It's relatively easy to set this up. You simply need to allocate a GPUImageVideoCamera instance to represent the camera, allocate a GPUImageLuminosity filter, and add the latter as a target for the former. If you want to display the camera feed to the screen, create a GPUImageView instance and add that as another target for your GPUImageVideoCamera.
Your luminosity extractor will use a callback block to return luminosity values as they are calculated. This block is set up using code like the following:
[(GPUImageLuminosity *)filter setLuminosityProcessingFinishedBlock:^(CGFloat luminosity, CMTime frameTime) {
// Do something with the luminosity
}];
I describe the inner workings of this luminosity extraction in this answer, if you're curious. This extractor runs in ~6 ms for a 640x480 frame of video on an iPhone 4.

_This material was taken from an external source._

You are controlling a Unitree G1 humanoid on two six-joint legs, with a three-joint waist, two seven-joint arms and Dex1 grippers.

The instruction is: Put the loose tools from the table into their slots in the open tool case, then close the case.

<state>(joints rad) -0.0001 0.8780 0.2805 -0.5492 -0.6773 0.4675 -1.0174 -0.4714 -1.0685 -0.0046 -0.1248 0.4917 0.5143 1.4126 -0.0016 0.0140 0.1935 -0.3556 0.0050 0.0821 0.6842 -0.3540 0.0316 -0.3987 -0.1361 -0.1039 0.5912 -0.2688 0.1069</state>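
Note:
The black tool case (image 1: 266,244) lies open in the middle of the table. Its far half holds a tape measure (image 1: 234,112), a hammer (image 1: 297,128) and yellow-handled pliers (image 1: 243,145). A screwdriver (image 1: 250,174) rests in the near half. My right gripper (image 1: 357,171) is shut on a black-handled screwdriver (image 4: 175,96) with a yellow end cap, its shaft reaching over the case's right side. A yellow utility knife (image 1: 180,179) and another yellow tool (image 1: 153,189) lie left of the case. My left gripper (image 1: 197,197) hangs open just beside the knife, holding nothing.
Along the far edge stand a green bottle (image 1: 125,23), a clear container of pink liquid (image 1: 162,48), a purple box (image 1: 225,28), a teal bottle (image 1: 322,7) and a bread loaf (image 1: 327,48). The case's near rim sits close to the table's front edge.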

One thing you'll quickly find is that the average luminosity from the iPhone camera is almost always around 50% when automatic exposure is enabled. This means that you'll need to supplement your luminosity measurements with exposure values from the camera metadata to obtain any sort of meaningful brightness measurement.

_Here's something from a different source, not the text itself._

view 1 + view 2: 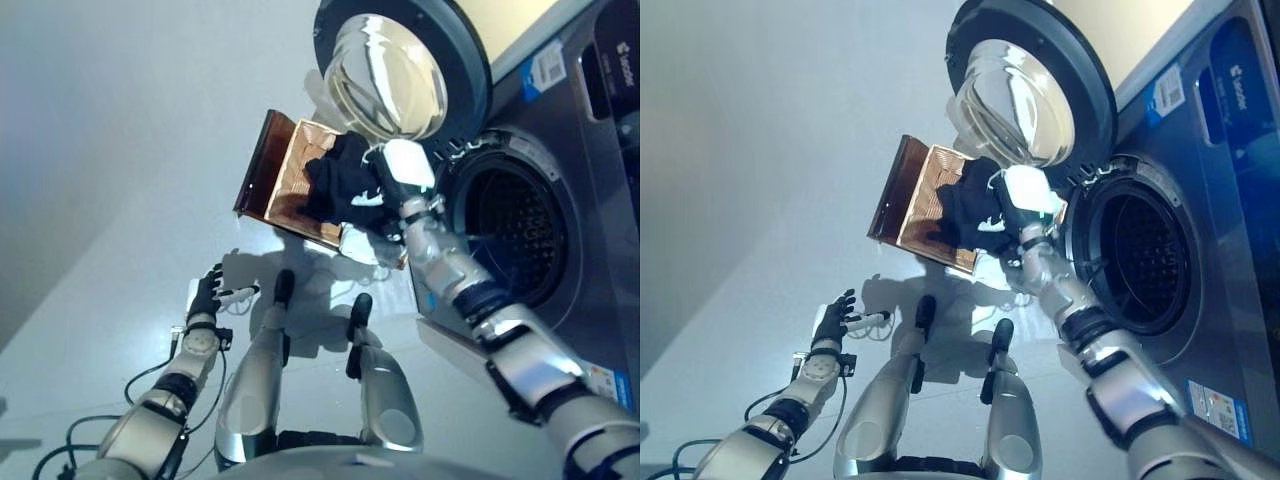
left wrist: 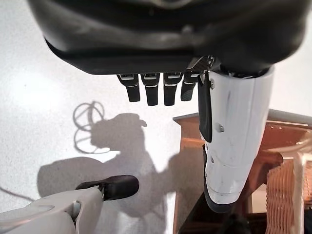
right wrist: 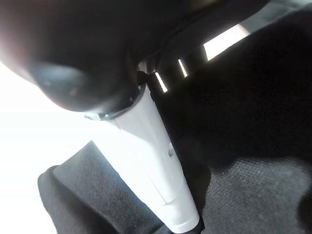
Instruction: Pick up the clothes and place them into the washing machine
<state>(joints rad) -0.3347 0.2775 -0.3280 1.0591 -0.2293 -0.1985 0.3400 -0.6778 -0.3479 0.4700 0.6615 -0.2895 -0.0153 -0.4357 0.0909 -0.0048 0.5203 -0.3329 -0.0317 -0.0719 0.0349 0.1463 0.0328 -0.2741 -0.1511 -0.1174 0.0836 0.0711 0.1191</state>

Why do you place the camera image into an NSArray *dayArray? Five lines later you remove it from that array but treat the object as an NSString. An NSString does not have rgbaPixels. The example you copy-pasted has an array of filenames corresponding to pictures taken at different times of the day. It then opens those image files and performs the analysis of luminosity.

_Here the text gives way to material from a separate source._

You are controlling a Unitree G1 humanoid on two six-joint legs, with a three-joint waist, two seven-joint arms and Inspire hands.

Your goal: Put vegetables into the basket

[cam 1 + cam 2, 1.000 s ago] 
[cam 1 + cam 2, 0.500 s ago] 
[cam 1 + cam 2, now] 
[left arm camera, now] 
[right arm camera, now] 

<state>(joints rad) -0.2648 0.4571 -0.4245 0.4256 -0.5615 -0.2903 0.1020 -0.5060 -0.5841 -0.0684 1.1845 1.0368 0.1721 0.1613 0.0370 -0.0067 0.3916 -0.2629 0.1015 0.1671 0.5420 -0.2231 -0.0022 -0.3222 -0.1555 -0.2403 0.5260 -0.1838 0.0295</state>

In your case, there is no file to read. Both outer for loops, i.e. on day and i will have to go away. You already got access to the Image provided through the UIImagePickerController. Right after adding the subview, you could in principle access pixels as in unsigned char *pixels = [Image rgbaPixels]; where Image is the image you got from UIImagePickerController.
However, this may not be what you want to do. I imagine that your goal is rather to show the UIImagePickerController in capture mode and then to measure luminosity continuously. To this end, you could turn Image into a member variable, and then access its pixels repeatedly from a timer callback.
You can import below class from GIT to resolve this issue.
https://github.com/maxmuermann/pxl
Add UIImage+Pixels.h & .m files into project. Now try to run.